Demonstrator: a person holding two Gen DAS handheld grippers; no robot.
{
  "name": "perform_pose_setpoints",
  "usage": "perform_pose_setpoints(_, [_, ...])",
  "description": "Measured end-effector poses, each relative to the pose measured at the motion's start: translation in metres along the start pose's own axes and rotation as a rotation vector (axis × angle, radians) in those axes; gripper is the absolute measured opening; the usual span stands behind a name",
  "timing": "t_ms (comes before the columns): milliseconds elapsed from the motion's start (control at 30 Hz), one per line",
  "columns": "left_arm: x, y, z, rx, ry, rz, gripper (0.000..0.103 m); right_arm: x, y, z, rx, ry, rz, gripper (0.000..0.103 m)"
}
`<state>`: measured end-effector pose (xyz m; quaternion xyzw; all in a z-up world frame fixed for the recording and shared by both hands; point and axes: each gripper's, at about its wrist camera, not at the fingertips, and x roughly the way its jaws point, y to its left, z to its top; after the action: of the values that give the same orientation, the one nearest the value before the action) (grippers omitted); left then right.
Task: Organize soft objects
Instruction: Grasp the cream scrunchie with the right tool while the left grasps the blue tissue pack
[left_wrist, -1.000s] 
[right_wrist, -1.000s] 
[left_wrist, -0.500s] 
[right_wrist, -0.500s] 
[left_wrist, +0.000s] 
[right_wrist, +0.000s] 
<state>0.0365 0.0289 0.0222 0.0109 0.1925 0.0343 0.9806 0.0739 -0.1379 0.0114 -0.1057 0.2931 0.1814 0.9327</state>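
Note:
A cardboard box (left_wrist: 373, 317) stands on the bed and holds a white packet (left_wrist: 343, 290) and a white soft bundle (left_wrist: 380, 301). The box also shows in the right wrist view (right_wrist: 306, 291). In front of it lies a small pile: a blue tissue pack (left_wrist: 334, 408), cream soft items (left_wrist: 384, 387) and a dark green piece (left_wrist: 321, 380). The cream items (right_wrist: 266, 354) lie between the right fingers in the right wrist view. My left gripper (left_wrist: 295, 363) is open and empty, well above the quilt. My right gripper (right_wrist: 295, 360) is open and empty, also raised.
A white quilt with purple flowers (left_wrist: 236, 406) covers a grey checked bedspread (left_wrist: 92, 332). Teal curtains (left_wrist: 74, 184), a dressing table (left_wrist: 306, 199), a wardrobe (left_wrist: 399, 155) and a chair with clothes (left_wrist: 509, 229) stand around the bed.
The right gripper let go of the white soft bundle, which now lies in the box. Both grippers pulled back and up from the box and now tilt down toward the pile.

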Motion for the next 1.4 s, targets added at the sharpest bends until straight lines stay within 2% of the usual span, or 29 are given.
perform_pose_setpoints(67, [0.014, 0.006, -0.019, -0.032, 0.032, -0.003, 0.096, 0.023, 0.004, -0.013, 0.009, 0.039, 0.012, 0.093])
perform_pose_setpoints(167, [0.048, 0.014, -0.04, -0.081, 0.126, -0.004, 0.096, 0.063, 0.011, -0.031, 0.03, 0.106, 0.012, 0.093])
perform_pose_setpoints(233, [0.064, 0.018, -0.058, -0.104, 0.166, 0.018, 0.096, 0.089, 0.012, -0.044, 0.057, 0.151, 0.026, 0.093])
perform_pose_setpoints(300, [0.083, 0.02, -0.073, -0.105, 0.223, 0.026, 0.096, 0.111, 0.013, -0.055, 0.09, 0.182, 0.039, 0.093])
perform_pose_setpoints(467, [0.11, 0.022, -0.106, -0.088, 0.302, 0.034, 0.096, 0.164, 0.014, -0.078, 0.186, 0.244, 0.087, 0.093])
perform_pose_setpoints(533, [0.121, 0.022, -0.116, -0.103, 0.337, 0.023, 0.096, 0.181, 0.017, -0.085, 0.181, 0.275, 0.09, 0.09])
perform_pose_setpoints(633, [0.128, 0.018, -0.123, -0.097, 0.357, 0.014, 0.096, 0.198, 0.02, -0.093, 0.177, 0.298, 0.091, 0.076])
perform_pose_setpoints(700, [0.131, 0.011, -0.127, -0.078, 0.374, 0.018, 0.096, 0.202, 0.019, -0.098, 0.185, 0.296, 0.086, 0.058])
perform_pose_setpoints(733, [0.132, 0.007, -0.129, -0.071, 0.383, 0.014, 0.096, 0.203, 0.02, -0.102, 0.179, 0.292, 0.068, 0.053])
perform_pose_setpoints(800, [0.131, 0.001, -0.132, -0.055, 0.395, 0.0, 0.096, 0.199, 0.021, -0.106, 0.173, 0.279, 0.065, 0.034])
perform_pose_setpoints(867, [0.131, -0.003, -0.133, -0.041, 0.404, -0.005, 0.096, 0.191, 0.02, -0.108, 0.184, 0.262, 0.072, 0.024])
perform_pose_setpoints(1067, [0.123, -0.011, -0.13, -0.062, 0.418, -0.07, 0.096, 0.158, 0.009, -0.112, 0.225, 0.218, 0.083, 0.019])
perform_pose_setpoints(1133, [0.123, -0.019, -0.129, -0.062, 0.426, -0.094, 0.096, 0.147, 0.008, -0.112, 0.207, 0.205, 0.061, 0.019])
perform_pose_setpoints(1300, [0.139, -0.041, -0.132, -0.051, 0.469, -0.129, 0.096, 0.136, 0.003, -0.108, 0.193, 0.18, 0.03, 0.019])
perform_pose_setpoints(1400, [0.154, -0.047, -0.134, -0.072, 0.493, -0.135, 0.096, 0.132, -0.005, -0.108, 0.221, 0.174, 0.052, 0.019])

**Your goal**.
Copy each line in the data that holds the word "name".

**Reply to the task**.
  "name": "perform_pose_setpoints",
  "description": "Measured end-effector poses, each relative to the pose measured at the motion's start: translation in metres along the start pose's own axes and rotation as a rotation vector (axis × angle, radians) in those axes; gripper is the absolute measured opening; the usual span stands behind a name",

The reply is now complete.